*Exercise goal*
What is the number of lines in these entries that include "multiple"? Write that number and no other text.

*Source material*
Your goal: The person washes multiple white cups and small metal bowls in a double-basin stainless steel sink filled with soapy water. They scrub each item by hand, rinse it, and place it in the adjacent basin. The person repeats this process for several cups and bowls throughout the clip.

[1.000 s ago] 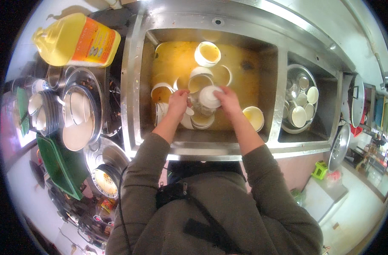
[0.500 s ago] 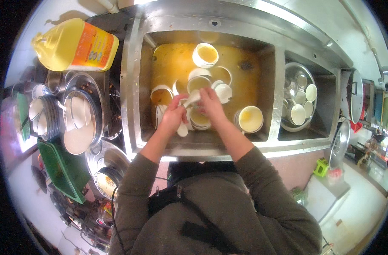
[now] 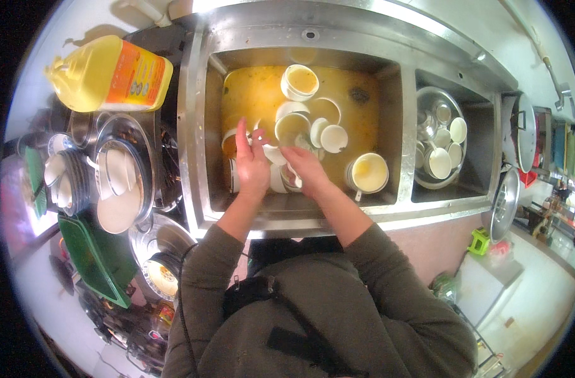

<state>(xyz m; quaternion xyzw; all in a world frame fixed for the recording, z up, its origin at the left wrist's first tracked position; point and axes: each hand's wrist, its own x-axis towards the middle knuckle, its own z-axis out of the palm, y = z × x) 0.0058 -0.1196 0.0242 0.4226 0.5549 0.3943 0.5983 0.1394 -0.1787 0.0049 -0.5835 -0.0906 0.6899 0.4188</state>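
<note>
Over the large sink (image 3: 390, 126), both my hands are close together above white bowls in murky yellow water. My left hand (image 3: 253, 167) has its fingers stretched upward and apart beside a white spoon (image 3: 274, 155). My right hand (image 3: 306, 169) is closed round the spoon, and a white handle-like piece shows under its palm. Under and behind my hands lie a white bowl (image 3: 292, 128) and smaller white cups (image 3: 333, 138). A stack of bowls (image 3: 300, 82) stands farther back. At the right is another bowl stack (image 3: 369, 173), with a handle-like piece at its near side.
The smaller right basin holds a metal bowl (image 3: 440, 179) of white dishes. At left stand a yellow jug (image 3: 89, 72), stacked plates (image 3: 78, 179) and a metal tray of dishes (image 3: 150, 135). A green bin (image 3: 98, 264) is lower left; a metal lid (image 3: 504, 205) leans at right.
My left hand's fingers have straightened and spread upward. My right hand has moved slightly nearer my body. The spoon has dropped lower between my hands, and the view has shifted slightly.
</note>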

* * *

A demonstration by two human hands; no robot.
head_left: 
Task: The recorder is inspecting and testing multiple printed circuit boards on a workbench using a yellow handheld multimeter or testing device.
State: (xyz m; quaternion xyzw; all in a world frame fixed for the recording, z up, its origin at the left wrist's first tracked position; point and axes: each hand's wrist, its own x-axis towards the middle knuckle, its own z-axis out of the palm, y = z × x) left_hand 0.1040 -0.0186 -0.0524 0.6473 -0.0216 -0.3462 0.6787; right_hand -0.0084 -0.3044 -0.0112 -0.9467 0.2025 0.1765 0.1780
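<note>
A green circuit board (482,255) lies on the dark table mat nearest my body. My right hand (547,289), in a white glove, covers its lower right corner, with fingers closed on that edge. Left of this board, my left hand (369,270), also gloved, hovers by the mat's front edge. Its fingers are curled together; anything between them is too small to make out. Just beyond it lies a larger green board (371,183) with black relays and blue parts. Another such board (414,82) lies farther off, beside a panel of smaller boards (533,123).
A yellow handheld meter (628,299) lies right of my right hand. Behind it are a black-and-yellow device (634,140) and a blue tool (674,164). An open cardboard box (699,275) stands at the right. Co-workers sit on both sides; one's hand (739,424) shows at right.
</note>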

*Answer to this task*
2